What you need to do: Output the entries below word for word, stopping once the line containing "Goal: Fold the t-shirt" is done, and omit each picture.
------------------------------------------------------------------------
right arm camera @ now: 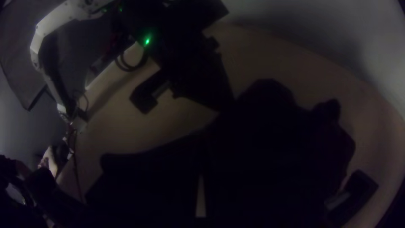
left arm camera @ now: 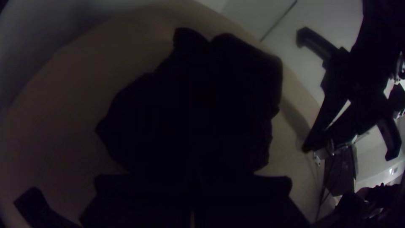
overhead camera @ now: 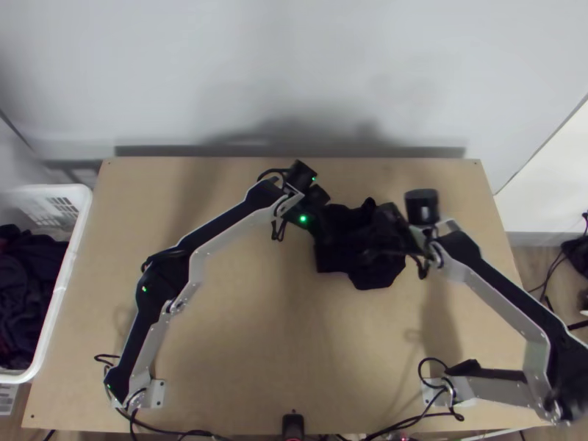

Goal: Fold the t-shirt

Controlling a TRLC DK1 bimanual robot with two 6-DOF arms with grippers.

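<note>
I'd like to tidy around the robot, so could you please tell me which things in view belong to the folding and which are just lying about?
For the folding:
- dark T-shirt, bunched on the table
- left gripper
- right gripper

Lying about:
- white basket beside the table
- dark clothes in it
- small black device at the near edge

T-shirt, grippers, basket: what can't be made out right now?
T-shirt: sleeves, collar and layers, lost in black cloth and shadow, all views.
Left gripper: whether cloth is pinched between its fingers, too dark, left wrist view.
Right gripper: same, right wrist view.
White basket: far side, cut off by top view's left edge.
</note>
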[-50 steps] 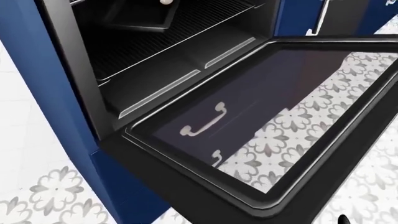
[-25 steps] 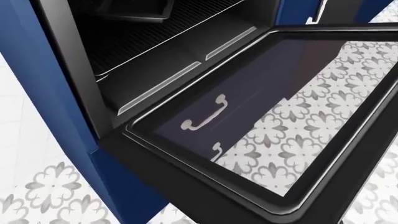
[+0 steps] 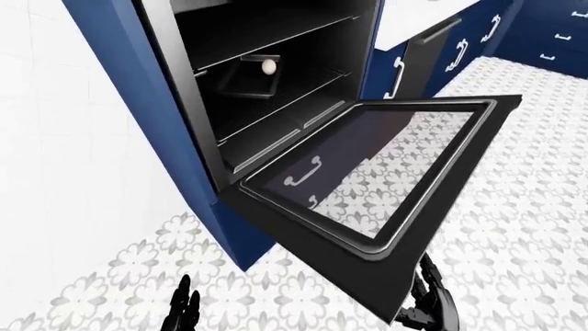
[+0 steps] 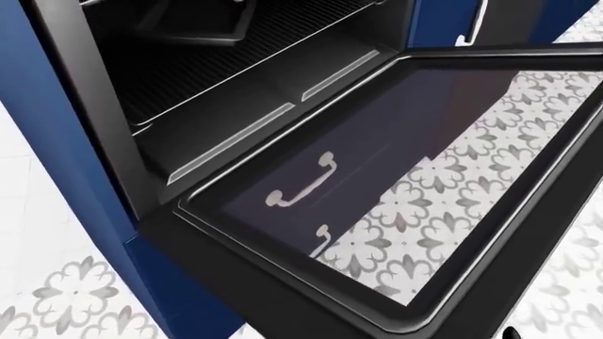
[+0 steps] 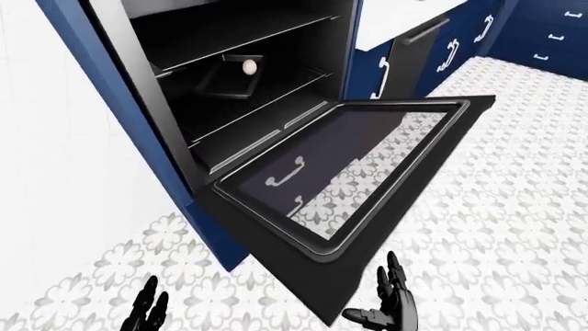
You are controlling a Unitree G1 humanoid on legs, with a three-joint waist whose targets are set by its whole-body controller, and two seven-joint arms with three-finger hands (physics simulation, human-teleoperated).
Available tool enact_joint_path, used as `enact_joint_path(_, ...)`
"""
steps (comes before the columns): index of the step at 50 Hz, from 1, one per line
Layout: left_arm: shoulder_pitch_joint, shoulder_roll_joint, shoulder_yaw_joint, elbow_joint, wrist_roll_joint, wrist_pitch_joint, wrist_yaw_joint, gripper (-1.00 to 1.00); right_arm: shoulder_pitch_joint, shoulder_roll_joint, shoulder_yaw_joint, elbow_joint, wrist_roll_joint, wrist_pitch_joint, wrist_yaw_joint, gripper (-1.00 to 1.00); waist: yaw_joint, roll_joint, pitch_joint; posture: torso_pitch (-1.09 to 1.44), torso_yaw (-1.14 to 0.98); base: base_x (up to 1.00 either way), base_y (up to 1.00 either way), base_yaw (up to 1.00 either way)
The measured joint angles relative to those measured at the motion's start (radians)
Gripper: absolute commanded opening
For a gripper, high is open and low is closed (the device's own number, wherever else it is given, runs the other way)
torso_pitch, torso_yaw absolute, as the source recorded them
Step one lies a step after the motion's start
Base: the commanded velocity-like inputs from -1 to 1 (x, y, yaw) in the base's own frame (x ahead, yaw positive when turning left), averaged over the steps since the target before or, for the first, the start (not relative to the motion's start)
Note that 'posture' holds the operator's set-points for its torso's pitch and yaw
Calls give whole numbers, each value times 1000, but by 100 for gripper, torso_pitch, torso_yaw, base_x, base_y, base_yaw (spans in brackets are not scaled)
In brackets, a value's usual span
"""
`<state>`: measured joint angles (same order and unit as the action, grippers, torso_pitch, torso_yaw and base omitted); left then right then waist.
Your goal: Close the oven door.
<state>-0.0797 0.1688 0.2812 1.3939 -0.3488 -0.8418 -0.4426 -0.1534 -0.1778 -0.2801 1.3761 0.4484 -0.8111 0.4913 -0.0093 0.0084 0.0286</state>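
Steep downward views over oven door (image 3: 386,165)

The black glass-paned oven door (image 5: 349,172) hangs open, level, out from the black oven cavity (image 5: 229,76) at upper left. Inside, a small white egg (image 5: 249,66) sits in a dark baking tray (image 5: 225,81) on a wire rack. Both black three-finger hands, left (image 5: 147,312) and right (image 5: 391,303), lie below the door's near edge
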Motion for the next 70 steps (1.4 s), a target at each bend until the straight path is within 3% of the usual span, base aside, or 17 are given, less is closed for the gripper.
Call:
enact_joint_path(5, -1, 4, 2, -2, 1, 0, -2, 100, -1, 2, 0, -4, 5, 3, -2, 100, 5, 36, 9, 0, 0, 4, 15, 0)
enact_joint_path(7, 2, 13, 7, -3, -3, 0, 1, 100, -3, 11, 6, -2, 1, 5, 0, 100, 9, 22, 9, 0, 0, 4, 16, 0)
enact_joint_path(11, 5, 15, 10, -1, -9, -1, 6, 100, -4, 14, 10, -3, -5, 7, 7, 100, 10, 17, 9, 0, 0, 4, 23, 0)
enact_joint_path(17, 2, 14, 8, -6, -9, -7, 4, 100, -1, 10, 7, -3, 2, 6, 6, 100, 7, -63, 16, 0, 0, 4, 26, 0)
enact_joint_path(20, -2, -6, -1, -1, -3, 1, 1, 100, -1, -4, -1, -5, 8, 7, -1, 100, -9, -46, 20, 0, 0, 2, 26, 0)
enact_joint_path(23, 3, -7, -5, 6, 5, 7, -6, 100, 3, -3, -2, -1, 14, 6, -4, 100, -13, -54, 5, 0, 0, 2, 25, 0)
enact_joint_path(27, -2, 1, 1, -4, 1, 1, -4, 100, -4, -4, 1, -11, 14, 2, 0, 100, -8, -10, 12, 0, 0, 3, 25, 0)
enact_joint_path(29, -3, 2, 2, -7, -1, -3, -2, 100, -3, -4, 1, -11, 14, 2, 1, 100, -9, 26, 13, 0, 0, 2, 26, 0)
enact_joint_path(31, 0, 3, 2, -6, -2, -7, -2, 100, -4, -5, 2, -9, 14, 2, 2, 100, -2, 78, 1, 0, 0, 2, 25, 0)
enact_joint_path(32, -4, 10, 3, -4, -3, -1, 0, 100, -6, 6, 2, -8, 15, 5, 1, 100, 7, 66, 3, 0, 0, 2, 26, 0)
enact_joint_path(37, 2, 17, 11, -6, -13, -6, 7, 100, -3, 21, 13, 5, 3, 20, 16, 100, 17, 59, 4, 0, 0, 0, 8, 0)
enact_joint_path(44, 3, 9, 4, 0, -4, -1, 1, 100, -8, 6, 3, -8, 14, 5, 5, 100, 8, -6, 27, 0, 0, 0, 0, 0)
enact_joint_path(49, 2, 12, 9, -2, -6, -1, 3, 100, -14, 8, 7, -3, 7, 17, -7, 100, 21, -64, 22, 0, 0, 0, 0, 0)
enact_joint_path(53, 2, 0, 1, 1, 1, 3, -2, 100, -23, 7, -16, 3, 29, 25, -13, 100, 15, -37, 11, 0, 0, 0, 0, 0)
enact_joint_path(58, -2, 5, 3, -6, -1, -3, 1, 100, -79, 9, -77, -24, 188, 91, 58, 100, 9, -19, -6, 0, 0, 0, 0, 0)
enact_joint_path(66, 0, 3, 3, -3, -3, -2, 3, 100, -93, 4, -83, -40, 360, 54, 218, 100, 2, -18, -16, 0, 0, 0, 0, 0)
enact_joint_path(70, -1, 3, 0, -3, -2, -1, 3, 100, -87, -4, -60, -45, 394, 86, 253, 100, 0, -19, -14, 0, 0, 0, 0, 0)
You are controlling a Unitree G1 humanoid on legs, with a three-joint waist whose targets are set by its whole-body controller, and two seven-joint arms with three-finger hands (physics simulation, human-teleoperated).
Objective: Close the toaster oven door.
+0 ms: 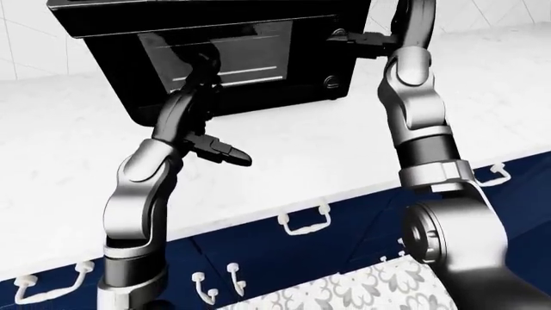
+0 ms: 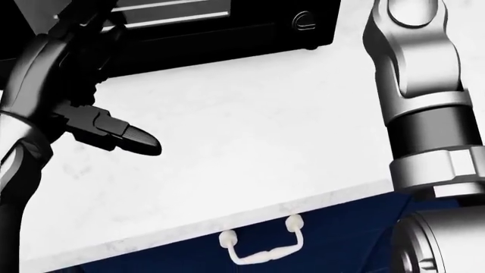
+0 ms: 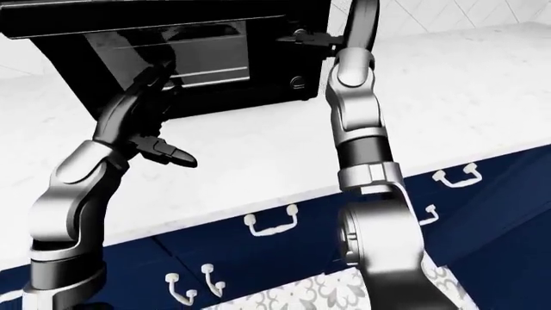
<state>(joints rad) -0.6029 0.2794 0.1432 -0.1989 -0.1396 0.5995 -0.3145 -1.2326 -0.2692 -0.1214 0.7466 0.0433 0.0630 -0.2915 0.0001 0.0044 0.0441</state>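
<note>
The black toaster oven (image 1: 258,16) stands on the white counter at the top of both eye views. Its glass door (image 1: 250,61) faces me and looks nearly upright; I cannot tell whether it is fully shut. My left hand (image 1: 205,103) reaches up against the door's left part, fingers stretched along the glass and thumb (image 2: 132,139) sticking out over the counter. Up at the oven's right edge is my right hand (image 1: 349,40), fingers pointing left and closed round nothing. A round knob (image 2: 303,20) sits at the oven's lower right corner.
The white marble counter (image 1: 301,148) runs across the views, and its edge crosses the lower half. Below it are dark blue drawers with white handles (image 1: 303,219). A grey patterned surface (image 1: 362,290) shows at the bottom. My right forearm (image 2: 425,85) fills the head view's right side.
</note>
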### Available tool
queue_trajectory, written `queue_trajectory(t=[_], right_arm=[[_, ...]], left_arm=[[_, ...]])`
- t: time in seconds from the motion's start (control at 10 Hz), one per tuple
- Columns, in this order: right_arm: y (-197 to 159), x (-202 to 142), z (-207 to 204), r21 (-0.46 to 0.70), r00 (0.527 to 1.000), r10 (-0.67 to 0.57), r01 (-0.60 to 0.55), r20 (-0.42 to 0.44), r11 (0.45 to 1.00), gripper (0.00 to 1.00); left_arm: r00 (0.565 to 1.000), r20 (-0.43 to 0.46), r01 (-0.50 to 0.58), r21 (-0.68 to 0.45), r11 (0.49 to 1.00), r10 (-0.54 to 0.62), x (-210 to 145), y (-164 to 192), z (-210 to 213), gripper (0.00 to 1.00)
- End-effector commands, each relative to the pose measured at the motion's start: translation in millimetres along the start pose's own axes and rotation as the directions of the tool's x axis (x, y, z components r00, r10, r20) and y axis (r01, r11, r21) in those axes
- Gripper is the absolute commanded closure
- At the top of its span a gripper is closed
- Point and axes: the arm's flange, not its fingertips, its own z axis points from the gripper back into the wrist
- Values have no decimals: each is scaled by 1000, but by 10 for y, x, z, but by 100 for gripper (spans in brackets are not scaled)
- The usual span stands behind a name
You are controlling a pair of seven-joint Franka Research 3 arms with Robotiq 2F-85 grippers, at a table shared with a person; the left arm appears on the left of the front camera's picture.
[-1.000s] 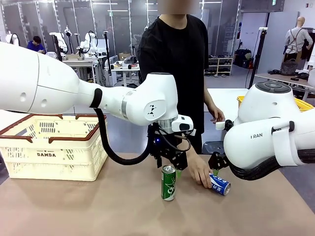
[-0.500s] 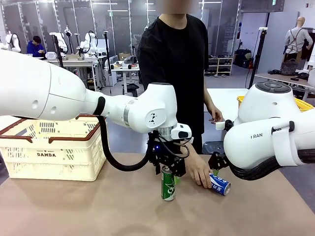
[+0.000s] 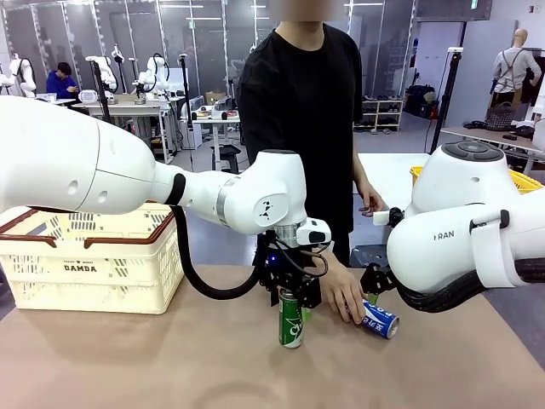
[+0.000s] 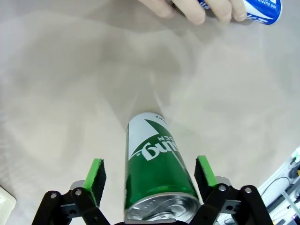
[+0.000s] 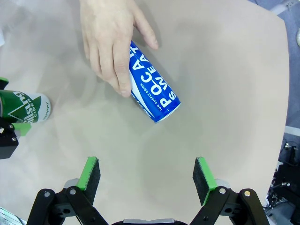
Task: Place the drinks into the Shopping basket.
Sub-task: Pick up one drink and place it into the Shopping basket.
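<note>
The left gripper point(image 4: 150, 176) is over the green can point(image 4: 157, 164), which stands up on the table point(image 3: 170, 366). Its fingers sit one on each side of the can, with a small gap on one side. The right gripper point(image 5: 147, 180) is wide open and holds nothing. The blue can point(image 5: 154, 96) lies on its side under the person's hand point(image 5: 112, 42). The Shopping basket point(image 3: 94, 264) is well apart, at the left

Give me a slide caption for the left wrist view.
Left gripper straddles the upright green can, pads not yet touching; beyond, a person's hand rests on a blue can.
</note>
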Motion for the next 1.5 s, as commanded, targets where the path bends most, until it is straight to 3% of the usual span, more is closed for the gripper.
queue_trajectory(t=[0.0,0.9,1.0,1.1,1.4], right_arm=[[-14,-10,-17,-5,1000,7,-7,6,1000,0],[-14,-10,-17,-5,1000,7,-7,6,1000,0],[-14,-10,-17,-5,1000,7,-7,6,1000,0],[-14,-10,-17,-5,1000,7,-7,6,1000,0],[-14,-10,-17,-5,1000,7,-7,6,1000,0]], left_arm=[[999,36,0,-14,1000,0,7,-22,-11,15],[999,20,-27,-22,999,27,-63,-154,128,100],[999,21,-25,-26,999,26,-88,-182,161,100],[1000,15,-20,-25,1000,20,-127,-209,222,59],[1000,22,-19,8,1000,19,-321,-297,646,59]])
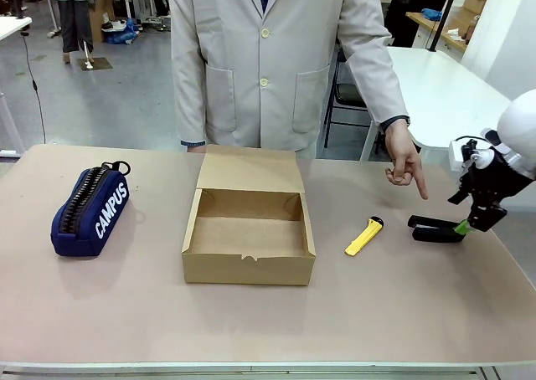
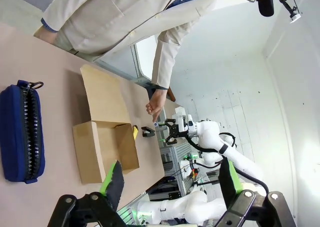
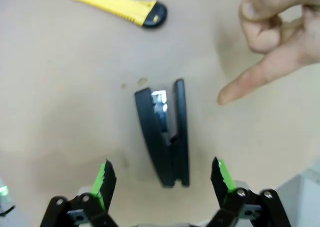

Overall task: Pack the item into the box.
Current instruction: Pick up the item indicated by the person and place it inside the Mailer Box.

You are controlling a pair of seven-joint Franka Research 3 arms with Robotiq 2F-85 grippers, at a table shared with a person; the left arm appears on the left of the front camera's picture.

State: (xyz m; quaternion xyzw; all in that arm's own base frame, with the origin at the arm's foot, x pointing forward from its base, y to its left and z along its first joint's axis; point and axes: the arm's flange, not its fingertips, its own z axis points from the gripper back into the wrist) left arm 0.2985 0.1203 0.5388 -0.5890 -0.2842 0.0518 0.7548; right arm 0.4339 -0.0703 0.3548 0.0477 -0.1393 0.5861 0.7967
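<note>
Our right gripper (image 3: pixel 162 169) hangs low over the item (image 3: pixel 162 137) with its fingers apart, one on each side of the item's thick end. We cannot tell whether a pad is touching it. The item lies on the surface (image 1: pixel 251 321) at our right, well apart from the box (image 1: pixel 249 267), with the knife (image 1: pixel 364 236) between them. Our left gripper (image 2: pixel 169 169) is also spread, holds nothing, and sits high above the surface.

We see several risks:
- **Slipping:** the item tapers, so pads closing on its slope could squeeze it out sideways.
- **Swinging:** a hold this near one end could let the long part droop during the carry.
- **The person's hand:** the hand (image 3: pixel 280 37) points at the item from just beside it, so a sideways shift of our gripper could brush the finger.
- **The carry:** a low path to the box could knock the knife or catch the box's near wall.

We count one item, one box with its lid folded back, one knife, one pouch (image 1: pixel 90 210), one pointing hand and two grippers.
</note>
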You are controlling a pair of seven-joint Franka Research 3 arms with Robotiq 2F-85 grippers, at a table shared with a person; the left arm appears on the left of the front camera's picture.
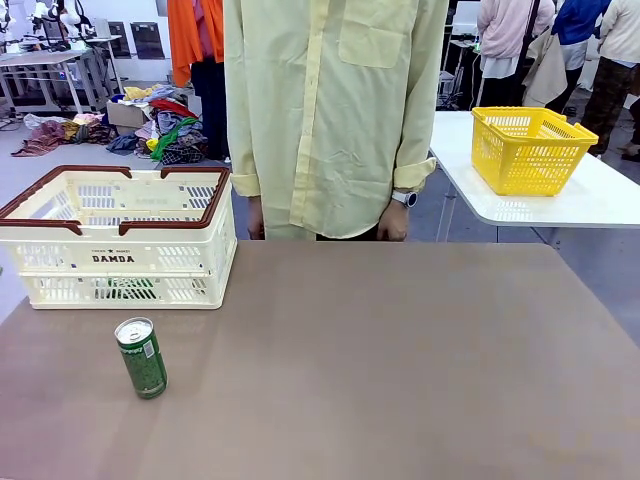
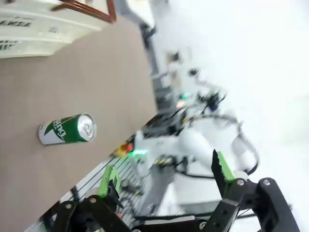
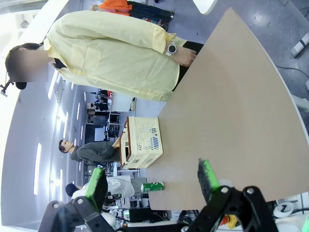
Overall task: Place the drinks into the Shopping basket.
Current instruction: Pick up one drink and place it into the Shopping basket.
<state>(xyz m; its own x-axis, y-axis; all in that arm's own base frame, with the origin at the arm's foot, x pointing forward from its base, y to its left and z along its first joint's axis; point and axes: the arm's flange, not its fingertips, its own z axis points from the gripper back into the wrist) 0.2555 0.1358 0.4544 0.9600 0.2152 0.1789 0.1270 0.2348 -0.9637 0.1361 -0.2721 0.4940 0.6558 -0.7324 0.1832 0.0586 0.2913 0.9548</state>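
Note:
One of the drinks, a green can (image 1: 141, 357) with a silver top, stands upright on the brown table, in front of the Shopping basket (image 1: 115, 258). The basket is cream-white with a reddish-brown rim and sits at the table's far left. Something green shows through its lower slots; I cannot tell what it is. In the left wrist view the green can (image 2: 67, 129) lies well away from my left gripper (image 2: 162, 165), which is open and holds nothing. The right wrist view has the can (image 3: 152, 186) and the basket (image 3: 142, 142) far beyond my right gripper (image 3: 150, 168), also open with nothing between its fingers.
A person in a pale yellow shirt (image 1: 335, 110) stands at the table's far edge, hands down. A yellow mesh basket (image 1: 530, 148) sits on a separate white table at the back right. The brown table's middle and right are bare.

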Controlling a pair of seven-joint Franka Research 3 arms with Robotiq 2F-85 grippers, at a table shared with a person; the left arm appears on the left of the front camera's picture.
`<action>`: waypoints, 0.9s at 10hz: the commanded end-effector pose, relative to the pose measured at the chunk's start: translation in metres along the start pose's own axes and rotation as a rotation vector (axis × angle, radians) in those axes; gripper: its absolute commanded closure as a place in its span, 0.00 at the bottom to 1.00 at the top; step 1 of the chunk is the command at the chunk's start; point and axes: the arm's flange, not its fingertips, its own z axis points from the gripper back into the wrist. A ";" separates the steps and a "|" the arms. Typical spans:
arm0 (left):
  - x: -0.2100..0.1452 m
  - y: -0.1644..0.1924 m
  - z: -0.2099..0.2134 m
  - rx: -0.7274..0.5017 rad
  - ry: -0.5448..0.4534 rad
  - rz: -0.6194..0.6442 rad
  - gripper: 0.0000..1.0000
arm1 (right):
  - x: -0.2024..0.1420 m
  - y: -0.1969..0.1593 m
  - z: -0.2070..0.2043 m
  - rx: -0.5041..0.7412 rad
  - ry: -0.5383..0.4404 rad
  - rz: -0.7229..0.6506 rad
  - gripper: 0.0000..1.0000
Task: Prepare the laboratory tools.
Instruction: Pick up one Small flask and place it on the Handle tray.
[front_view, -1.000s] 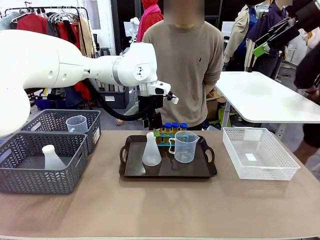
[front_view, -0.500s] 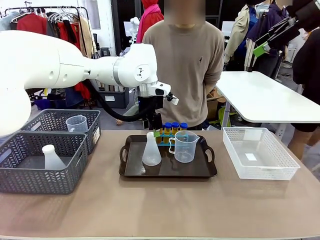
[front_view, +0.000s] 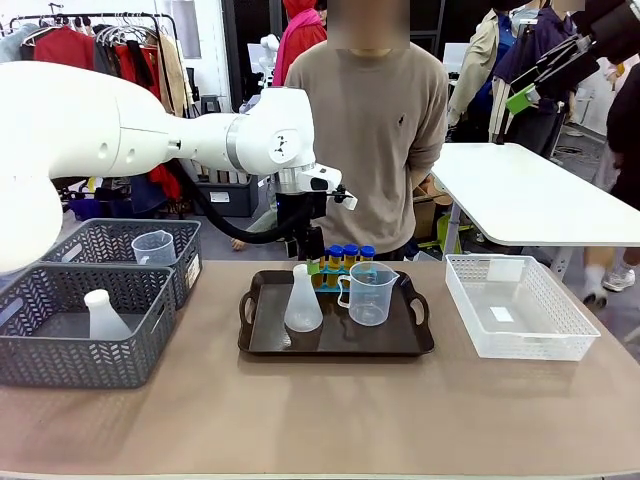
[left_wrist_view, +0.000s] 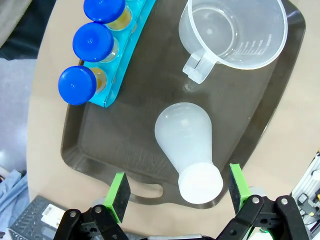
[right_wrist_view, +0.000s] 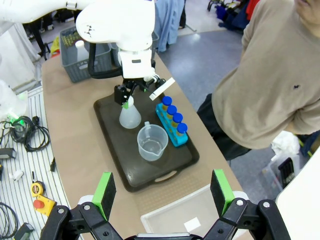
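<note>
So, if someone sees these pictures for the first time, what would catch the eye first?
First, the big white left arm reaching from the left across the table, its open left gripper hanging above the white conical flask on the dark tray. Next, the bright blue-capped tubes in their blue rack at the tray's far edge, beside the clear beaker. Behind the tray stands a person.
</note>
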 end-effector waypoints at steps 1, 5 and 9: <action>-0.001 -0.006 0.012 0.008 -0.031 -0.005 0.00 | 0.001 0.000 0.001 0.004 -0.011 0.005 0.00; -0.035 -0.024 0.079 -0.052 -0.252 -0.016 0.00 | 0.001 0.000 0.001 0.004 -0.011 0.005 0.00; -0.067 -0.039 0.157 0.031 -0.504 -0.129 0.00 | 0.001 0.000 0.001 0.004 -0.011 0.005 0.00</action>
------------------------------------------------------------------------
Exercise solution:
right arm camera @ now: 
left arm camera @ now: 
overhead camera @ now: 

Goal: Fold the t-shirt

The response to the exercise is now complete.